**INSTRUCTIONS TO FOLLOW**:
Each line in the entries that has the word "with" has to be copied.

Entries taken from a collection

%%

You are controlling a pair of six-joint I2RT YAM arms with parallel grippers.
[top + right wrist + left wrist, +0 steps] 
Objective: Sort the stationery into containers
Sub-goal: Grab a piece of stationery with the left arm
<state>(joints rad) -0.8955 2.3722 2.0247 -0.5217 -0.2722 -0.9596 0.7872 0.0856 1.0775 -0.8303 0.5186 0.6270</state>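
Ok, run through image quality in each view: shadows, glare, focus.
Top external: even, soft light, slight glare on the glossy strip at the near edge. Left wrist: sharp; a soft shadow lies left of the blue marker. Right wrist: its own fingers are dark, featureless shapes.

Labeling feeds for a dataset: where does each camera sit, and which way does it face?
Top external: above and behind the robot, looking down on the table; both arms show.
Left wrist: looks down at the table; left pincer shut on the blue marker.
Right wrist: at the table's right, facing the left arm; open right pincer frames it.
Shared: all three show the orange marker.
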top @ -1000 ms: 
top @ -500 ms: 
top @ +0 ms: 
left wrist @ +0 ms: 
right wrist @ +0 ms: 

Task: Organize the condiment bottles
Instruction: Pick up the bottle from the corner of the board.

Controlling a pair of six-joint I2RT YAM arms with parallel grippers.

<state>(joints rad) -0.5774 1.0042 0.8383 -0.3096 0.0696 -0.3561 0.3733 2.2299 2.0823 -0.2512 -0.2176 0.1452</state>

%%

**WRITTEN REPLY**:
You are controlling a pair of six-joint I2RT YAM arms with parallel grippers.
Sub-goal: Grab a piece of stationery with the left arm
Controlling a pair of six-joint I2RT YAM arms with parallel grippers.

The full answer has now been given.